Here we will leave the coordinate system alone

Do you mean that the coordinate system x?

systems/controllers/test/finite_horizon_linear_quadratic_regulator_test.cc, line 252 at r1 (raw file):

      FiniteHorizonLinearQuadraticRegulator(sys, *context, t0, tf, Q, R,
                                            options);
  // The LQR x'Sx is the correct solution, but in the Finite Horizon version,

Could you provide more explanation on why x'Sx is the correct solution? My understanding is that because xd = x0 = 0 in options.

RussTedrake

The notes do have the N term (pushed before I opened this PR). Are you looking at the right section? http://underactuated.csail.mit.edu/lqr.html#finite_horizon_derivation .

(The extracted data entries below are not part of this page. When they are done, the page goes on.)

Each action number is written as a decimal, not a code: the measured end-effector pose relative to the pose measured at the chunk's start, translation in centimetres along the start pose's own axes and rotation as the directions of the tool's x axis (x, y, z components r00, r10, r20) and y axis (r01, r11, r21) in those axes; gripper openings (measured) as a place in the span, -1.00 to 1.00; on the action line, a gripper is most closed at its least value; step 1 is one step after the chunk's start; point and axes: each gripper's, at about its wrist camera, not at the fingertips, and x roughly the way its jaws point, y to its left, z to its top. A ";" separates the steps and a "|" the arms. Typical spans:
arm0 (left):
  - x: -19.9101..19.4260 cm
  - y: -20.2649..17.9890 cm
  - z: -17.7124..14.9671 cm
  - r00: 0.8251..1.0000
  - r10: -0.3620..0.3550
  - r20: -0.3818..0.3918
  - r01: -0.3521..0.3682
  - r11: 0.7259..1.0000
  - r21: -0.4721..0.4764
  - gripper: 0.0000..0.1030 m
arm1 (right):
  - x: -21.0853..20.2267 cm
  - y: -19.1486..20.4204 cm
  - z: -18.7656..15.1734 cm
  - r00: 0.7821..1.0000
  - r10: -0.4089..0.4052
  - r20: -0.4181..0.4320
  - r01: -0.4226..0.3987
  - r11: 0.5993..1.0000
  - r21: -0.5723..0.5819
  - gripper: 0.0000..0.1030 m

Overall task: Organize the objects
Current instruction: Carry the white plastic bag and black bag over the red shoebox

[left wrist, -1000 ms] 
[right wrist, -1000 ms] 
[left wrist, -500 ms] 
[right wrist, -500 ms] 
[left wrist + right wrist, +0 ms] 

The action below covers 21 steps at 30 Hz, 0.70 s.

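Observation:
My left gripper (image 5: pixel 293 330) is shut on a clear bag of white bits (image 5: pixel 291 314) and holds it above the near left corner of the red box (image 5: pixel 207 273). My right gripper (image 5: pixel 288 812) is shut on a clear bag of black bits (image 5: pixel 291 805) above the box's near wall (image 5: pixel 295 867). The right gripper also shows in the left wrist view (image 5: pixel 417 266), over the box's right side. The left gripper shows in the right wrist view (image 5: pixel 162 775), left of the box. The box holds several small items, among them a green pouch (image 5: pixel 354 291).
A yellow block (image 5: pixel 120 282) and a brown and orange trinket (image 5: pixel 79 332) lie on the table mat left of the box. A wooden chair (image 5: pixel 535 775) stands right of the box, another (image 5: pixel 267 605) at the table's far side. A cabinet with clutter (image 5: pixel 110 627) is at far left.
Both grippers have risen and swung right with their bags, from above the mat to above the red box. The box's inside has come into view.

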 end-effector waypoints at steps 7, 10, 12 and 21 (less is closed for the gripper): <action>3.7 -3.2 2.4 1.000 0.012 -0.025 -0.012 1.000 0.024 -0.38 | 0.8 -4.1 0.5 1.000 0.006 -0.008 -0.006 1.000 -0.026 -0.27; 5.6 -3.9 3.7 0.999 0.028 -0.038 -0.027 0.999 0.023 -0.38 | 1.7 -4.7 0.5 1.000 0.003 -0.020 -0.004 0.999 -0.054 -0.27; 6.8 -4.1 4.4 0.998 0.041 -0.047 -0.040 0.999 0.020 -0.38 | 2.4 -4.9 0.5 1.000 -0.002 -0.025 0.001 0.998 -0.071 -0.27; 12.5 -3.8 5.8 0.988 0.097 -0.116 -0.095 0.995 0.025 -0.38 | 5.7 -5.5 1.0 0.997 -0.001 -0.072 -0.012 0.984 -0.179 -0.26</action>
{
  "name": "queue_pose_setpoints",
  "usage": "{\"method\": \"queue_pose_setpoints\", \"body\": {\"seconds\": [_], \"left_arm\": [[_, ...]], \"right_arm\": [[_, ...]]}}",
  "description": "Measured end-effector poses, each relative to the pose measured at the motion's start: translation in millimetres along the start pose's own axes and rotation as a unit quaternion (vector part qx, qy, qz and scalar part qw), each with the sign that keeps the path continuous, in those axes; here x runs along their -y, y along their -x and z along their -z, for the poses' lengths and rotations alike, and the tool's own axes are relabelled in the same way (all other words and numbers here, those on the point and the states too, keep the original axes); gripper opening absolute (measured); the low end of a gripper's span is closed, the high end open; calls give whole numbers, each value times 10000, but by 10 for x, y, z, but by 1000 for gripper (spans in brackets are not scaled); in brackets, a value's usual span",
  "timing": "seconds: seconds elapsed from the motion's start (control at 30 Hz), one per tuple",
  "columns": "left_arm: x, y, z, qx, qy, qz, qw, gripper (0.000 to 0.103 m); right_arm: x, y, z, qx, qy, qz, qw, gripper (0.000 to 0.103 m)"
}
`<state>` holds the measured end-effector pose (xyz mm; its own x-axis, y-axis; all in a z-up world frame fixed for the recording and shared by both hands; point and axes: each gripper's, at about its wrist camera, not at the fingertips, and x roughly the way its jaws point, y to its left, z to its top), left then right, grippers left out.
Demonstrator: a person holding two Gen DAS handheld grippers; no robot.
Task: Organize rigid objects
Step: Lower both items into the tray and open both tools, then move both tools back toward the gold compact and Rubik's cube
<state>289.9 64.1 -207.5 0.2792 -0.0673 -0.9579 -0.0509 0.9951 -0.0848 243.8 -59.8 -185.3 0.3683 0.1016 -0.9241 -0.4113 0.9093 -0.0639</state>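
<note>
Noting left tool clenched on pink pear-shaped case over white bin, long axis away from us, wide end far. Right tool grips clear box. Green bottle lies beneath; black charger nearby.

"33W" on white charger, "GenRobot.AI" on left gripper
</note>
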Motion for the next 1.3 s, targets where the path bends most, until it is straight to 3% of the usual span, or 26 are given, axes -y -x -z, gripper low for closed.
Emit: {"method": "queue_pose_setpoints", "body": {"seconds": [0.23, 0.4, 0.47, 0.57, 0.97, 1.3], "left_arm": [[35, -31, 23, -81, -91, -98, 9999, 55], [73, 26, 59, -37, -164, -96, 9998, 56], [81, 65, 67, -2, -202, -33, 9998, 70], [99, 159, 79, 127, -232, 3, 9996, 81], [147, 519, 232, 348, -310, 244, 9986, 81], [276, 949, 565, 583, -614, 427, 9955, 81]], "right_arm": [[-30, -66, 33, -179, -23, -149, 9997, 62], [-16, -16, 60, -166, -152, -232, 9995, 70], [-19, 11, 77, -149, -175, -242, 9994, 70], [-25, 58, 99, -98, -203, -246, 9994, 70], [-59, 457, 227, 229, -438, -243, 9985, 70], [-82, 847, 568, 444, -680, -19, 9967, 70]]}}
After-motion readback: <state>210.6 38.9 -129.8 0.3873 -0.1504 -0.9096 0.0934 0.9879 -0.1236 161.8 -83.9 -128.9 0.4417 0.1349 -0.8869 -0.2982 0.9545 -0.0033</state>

Reviewable status: 6 unresolved discussions, LGTM missing from assignee hongkai-dai, needs platform reviewer assigned, needs at least two assigned reviewers (waiting on @hongkai-dai and @RussTedrake)

systems/controllers/finite_horizon_linear_quadratic_regulator.h, line 75 at r1 (raw file):

Previously, RussTedrake (Russ Tedrake) wrote…

Ok, I will update the doxygen to use sₓ, s₀, etc. (but will push this after your review; just to not spend a CI cycle on it).

Done.

systems/controllers/finite_horizon_linear_quadratic_regulator.h, line 111 at r1 (raw file):

Previously, hongkai-dai (Hongkai Dai) wrote…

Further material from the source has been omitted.